:: Required work ::
A verbatim reproduction of the lines below, from the line containing "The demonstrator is" through the line containing "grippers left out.", both ends included, is the whole required output.

═══ Material provided ═══

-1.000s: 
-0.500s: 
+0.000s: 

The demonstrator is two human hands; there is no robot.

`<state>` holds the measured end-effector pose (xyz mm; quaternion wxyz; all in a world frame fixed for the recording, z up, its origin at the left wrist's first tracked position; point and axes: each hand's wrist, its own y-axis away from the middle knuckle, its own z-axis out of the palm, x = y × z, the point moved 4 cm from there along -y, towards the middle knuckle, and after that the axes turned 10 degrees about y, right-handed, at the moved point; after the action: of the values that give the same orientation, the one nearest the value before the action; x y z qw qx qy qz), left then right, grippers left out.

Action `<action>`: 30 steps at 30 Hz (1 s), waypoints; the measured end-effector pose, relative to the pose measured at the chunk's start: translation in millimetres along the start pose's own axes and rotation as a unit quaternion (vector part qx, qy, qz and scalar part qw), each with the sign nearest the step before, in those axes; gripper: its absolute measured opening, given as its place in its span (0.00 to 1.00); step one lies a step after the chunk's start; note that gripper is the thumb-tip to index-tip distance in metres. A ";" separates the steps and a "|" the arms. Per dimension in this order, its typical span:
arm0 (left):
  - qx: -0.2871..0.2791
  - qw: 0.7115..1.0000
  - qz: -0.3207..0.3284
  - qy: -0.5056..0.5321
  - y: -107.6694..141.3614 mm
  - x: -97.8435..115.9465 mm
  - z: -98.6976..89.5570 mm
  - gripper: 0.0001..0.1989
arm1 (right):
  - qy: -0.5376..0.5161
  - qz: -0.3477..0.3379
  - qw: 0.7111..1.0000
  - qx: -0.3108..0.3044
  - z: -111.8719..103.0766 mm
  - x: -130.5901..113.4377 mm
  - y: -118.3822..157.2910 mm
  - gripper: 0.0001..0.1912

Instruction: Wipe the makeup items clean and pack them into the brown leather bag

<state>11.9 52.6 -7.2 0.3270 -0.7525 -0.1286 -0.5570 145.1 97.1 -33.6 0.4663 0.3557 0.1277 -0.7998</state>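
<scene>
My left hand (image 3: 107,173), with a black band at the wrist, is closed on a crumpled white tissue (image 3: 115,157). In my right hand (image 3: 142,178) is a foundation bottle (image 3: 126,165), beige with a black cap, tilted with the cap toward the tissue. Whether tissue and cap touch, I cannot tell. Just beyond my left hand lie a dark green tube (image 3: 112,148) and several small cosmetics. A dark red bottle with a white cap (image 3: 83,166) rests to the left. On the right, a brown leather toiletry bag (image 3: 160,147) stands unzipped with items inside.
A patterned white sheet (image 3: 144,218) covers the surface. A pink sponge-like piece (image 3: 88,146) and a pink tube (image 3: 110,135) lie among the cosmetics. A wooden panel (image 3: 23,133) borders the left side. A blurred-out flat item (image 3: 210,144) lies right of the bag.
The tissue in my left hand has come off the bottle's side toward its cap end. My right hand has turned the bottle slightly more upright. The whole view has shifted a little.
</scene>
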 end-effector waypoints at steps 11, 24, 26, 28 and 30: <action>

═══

:: Solution to the problem ::
The demonstrator is two human hands; there is no robot.

`<state>` holds the measured end-effector pose (xyz mm; quaternion wxyz; all in a world frame fixed for the recording, z up, its origin at the left wrist's first tracked position; point and axes: each hand's wrist, its own y-axis away from the middle knuckle, its own z-axis out of the palm, x = y × z, the point moved 4 cm from there along -y, towards the middle knuckle, and after that the axes turned 10 degrees about y, right-handed, at the moved point; after the action: of the values that give the same orientation, the one nearest the value before the action; x y z qw qx qy qz), left then right, grippers left out.

There's no more to the answer.